Ma occorre sempre ricordarsi che quando si parla di scuola, di mezzo, ci sono sempre bambini e ragazzi in carne e ossa: i cittadini di domani, il nostro futuro. E la protesta per la protesta, alla lunga, rischiano di creare più danni che aiuti e a ledere ancora di più il diritto costituzionale all’istruzione dei nostri studenti e dei nostri figli.
Una cosa però non l’ha capita neppure chi non è professionista della protesta: i criteri per i quali una classe è messa in quarantena da una AUSL. A Settembre, in caso di positività di un alunno, in 24 ore tutta la classe doveva essere sottoposta a tampone e, dai giorni successivi, l’AUSL avrebbe messo in quarantena la classe o avrebbe detto che l’attività in presenza sarebbe potuta continuare tranquillamente. Ma oggi, anche nella nostra città e provincia, risultano classi con uno o più studenti positivi e nessuna AUSL in 24 ore fa i tamponi a docenti o altri compagni di classe. Anzi, si dice che, se lo studente positivo è a casa da scuola da più di 48 ore, non ci sono pericoli. Può essere. Ma ciò si basa sulla certezza non provata che ogni studente entri in aula senza febbre. Perché ogni mattina i suoi genitori gliela hanno provata.
Vero? Mah.
Non tutte le famiglie e i genitori sono uguali. Né si fidano gli uni degli altri, spesso. A volte anche a ragione.

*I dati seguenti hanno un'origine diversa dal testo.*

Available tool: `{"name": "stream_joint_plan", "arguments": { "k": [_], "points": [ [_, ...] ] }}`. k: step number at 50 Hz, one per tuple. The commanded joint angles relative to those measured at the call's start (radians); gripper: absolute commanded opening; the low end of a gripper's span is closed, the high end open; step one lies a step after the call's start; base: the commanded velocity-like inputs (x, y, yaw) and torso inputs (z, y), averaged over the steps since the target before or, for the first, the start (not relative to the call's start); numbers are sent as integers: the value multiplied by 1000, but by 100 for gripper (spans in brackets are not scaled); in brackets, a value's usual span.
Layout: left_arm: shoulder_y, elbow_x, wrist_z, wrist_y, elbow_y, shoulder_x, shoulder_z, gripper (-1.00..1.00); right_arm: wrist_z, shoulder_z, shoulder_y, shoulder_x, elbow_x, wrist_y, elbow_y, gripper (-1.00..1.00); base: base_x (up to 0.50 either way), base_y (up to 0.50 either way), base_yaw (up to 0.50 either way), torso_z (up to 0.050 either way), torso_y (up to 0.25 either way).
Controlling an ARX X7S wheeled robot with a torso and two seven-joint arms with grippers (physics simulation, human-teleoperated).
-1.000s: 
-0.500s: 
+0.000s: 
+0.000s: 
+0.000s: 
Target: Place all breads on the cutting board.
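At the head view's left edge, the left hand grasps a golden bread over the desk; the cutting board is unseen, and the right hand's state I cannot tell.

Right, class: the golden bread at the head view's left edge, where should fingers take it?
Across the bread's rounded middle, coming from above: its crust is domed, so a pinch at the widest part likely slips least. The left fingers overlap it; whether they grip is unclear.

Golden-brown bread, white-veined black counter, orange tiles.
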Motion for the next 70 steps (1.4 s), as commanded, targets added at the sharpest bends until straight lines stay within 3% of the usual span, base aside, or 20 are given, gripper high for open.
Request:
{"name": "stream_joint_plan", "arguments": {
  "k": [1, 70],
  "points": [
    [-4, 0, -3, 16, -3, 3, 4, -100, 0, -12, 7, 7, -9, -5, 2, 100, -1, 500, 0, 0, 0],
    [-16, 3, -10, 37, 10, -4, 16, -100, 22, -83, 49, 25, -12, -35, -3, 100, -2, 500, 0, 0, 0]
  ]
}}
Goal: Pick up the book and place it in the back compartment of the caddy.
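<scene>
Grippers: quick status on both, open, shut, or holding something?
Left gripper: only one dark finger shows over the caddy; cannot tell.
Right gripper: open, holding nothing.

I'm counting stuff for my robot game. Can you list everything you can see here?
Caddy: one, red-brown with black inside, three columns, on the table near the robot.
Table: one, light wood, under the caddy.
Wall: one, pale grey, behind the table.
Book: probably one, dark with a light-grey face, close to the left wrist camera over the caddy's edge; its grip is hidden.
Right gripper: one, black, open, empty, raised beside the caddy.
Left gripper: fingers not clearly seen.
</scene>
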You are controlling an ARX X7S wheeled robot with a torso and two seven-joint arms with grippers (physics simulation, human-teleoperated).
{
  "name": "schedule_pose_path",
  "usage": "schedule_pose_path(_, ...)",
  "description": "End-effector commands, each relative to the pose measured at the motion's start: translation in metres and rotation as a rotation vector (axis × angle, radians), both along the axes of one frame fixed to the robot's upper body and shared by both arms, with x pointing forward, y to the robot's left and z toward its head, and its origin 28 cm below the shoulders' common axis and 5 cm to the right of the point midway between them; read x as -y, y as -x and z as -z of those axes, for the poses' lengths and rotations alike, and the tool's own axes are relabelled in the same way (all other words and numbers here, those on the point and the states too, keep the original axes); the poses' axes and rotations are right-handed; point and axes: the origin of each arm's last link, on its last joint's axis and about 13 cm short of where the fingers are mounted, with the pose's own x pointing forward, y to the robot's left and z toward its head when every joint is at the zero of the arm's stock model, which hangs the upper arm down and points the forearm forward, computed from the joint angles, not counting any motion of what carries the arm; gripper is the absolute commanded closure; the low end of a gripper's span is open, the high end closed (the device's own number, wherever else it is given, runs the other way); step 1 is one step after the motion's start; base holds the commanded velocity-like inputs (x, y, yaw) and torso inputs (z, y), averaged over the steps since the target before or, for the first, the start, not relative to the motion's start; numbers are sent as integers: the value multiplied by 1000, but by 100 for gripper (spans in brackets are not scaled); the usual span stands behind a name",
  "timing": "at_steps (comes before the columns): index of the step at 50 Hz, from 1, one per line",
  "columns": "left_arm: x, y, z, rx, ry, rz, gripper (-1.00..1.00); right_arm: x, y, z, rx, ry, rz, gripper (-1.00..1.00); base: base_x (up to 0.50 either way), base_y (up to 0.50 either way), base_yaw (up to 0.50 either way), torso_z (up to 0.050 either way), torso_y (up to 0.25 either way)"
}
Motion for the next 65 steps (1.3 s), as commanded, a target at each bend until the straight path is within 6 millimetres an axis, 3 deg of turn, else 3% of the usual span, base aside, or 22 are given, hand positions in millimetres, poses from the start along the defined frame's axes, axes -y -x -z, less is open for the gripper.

Per esempio, tra i più piccoli, capita che un alunno arrivi a scuola sorridente e poi stia male, abbia male alla pancia, diarrea, vomito, raffreddore, tosse. Bidelle e insegnanti gli provano la febbre. Se ce l’ha, viene messo nell’aula Covid in attesa che arrivino i genitori a prenderlo. E magari all’AUSL risulta positivo. Allora?
Oltre agli igienizzanti ci vorrebbe urgentemente una pistola-termometro per ogni classe.
Ogni mattina, prima che entrino in aula e prima della mensa, verso sulle mani dei miei 26 alunni un po’ di igienizzante. Ci metto qualche minuto. Allo stesso modo potrei misurar loro la febbre. Rapidamente. E saremmo tutti più tranquilli. Io e i loro genitori.
Certo, un termometro, per ogni classe italiana, non è una spesa da poco. Ma certo costa molto meno di un banco.
Chiedo: questo termometro se lo devono comperare i docenti? O si deve fare una colletta tra i genitori di una classe come si faceva quando mancava la carta igienica? Ditecelo: e qui facciamo la colletta. Altrimenti qualcuno, magari lo Stato o l’amministrazione locale, ce li fornisca in fretta: sarebbe cosa buona e giusta.